Assignment ▸
A single stretch of the material below is to be transcribed exactly, starting at the line with "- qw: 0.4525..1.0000" and ending after the line with "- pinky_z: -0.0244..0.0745".

Dataset records ▸
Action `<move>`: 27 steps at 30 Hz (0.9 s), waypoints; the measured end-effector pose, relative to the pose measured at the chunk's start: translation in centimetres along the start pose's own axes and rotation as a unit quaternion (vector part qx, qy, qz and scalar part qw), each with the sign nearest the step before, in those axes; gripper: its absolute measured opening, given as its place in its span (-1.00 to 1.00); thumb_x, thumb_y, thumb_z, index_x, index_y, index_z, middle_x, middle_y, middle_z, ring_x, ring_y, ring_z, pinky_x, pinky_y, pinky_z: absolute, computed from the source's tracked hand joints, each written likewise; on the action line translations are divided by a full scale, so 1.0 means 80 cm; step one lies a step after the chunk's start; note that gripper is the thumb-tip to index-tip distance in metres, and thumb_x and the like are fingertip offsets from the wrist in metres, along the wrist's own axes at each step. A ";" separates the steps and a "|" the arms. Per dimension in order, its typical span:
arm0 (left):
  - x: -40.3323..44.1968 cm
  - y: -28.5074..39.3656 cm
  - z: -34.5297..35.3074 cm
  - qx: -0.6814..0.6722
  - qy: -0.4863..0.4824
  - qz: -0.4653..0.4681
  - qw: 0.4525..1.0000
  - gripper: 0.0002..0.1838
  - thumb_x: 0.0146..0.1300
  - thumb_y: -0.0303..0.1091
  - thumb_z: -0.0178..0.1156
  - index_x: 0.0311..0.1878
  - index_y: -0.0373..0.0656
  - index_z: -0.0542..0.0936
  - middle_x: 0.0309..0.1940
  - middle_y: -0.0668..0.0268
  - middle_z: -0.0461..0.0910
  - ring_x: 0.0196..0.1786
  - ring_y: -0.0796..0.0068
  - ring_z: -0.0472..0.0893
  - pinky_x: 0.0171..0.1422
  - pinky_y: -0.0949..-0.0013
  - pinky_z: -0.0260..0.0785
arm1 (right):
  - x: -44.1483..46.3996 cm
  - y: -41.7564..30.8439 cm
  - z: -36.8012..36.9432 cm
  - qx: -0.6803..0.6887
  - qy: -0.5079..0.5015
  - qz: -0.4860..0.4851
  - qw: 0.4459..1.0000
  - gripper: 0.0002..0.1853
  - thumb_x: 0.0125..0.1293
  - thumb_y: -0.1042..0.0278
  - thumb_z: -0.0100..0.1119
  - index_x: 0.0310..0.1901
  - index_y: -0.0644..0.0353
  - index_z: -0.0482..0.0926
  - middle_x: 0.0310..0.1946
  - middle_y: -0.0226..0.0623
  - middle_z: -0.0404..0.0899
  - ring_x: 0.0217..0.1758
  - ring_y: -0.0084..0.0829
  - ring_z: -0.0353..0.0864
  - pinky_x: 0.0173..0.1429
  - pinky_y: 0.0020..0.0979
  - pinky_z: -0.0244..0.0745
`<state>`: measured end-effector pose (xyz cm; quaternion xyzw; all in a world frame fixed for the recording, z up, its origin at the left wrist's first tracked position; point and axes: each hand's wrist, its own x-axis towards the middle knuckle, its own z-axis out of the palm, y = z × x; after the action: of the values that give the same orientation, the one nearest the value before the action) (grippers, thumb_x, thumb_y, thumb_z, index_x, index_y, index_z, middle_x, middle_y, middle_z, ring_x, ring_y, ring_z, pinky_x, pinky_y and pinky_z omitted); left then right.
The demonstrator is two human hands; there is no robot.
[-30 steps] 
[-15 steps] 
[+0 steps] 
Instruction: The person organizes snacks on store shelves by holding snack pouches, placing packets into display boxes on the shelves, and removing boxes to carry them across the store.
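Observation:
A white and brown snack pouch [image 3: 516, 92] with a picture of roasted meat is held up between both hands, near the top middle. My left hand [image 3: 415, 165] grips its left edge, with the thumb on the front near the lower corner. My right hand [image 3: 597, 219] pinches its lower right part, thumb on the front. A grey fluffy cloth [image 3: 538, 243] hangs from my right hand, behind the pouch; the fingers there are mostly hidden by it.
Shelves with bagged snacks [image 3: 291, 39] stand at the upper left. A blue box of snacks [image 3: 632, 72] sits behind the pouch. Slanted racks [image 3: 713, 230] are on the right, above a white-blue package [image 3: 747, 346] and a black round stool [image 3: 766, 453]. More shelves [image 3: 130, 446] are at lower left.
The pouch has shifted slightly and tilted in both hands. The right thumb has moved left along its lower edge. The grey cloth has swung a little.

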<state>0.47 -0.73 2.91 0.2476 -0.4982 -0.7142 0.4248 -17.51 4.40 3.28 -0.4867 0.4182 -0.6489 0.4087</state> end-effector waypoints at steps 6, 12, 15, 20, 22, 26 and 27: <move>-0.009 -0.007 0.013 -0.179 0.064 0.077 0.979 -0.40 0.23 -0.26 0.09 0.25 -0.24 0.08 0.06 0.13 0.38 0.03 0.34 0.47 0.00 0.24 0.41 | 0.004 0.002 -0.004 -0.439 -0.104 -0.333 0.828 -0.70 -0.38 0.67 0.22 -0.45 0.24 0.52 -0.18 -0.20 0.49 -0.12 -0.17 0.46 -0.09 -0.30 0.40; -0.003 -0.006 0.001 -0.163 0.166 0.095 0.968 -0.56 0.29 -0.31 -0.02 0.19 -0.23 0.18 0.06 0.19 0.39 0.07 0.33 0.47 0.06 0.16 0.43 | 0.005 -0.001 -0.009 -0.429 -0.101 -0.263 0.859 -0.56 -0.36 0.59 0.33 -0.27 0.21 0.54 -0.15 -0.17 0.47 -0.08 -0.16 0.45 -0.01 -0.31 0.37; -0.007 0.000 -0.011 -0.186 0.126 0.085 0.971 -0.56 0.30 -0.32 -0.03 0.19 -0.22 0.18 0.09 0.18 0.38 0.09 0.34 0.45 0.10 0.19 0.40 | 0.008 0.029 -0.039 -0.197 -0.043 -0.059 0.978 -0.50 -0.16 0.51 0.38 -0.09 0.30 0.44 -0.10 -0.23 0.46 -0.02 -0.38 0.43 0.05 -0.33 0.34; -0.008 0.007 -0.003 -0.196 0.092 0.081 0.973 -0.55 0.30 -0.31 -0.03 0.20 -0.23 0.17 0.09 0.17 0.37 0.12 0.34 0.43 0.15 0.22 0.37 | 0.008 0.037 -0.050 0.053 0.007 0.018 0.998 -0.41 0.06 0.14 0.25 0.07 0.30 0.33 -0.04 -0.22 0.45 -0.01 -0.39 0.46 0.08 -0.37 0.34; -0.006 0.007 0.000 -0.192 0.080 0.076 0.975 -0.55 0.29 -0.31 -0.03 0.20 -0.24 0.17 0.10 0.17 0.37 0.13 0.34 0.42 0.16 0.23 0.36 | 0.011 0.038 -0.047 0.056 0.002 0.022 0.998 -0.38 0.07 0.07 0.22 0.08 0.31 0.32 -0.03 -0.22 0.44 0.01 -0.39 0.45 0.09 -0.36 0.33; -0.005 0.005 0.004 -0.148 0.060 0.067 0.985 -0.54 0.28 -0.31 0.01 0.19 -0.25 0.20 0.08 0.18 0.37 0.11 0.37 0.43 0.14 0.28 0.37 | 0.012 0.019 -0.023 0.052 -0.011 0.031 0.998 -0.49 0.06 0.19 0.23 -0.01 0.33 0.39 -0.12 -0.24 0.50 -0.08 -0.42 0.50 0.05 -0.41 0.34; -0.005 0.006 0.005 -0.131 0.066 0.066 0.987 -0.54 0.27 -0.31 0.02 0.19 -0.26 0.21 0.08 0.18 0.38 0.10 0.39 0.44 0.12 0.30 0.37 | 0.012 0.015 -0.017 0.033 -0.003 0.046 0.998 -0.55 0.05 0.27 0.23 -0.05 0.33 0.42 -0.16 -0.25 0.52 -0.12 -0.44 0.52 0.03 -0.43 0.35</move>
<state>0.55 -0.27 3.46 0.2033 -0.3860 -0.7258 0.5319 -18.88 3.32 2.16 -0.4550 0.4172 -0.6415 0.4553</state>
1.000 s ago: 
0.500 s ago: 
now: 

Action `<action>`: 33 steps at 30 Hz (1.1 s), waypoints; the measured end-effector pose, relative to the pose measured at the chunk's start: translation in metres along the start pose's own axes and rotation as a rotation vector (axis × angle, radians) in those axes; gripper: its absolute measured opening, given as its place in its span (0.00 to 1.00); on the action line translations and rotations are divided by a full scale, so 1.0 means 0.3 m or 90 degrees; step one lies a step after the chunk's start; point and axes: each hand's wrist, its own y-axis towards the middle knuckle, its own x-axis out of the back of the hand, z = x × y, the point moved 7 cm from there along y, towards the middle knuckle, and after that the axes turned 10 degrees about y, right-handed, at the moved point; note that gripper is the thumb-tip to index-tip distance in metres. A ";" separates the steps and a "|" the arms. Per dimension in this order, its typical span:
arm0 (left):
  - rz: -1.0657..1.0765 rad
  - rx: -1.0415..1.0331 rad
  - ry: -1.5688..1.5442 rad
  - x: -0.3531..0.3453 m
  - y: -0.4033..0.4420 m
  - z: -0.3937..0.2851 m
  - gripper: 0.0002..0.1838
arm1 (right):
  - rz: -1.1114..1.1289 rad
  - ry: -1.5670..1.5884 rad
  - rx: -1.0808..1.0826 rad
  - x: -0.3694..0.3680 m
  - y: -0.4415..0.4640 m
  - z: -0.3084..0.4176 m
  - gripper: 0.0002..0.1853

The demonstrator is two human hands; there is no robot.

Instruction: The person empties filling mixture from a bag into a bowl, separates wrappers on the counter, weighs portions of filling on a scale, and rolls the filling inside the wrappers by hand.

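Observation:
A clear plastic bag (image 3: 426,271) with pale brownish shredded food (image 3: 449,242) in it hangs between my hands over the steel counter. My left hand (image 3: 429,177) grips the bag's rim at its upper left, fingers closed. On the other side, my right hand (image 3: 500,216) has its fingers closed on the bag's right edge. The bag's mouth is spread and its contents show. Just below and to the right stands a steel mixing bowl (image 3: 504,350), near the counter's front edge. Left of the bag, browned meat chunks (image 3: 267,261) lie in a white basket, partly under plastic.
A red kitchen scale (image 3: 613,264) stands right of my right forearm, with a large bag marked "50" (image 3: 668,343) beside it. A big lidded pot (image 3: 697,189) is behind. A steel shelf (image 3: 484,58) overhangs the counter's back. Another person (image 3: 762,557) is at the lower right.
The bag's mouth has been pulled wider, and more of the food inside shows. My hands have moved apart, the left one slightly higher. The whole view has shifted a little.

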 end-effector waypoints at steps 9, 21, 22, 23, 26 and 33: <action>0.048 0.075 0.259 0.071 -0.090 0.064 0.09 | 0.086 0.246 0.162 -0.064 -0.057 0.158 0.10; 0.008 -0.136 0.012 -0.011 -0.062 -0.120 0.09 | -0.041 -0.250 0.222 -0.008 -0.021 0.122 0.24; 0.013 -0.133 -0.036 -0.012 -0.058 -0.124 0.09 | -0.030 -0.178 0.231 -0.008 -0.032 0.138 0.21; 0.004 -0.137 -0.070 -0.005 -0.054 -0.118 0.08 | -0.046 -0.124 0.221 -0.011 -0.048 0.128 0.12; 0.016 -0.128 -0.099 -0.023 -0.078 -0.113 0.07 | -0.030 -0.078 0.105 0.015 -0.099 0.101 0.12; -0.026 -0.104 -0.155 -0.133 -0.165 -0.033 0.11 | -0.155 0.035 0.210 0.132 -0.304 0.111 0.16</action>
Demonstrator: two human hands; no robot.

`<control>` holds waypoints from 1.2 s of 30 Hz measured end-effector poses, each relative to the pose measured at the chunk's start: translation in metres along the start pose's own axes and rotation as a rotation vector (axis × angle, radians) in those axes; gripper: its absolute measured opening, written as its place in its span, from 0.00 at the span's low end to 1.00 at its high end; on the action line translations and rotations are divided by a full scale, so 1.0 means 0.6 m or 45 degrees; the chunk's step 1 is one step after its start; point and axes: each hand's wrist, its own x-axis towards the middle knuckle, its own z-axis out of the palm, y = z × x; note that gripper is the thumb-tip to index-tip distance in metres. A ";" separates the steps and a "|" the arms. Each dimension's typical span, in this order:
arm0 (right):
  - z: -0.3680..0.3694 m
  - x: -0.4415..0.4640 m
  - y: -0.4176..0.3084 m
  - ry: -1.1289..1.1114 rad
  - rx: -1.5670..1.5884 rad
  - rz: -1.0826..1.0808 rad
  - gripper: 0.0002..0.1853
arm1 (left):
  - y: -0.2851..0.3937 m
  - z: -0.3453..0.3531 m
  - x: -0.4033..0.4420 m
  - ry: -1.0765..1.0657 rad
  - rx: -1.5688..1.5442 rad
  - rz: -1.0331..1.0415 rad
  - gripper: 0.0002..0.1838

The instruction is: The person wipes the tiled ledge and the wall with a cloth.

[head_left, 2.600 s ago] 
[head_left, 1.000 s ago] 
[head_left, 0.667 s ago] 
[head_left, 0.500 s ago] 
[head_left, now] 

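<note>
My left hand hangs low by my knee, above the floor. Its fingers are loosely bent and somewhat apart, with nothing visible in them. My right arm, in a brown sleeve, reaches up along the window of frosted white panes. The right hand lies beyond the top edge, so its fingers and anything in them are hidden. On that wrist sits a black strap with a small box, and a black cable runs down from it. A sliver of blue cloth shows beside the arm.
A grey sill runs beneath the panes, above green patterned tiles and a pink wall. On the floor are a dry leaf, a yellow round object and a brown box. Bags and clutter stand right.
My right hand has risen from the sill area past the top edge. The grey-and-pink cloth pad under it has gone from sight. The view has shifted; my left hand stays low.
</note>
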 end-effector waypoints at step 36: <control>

Task response ▸
  - qw: 0.4525..1.0000
  - gripper: 0.0002..0.1838
  - thumb_x: 0.0146..0.1300
  - thumb_y: -0.0303..0.1091
  - thumb_z: -0.0178..0.1156
  - index_x: 0.0311..0.1878
  - index_y: -0.0373..0.0656
  - index_z: -0.0542..0.0936
  - middle_x: 0.0309..0.1940
  - middle_y: -0.0668..0.0268
  - middle_z: -0.0461..0.0910
  - ring_x: 0.0196..0.1786
  - ring_y: -0.0796..0.0068
  - ring_z: -0.0472..0.0893
  - pinky_x: 0.0171..0.1422
  - pinky_y: -0.0949..-0.0013
  - pinky_z: -0.0260..0.0785
arm1 (right):
  - x: -44.1483..46.3996 cm
  - y: -41.7564..30.8439 cm
  - z: -36.8012..36.9432 cm
  - qx: -0.6803..0.6887
  - qy: -0.5079..0.5015
  - qz: -0.4860..0.4851
  - qw: 0.4459..1.0000
  - gripper: 0.0002..0.1853
  - thumb_x: 0.0125..0.1293
  - thumb_y: -0.1042..0.0278
  - thumb_z: -0.0100..0.1119
  - index_x: 0.0310..0.1901
  - index_y: -0.0644..0.0353
  - index_z: -0.0482..0.0926
  - middle_x: 0.0310..0.1946
  - middle_y: -0.0226..0.0623
  - middle_z: -0.0404..0.0899
  - ring_x: 0.0217..0.1758
  - ring_y: -0.0084..0.0829
  - ring_z: -0.0353..0.0864
  - pinky_x: 0.0173..0.1429
  - pinky_y: 0.0020..0.0979
  - pinky_z: -0.0244..0.0745

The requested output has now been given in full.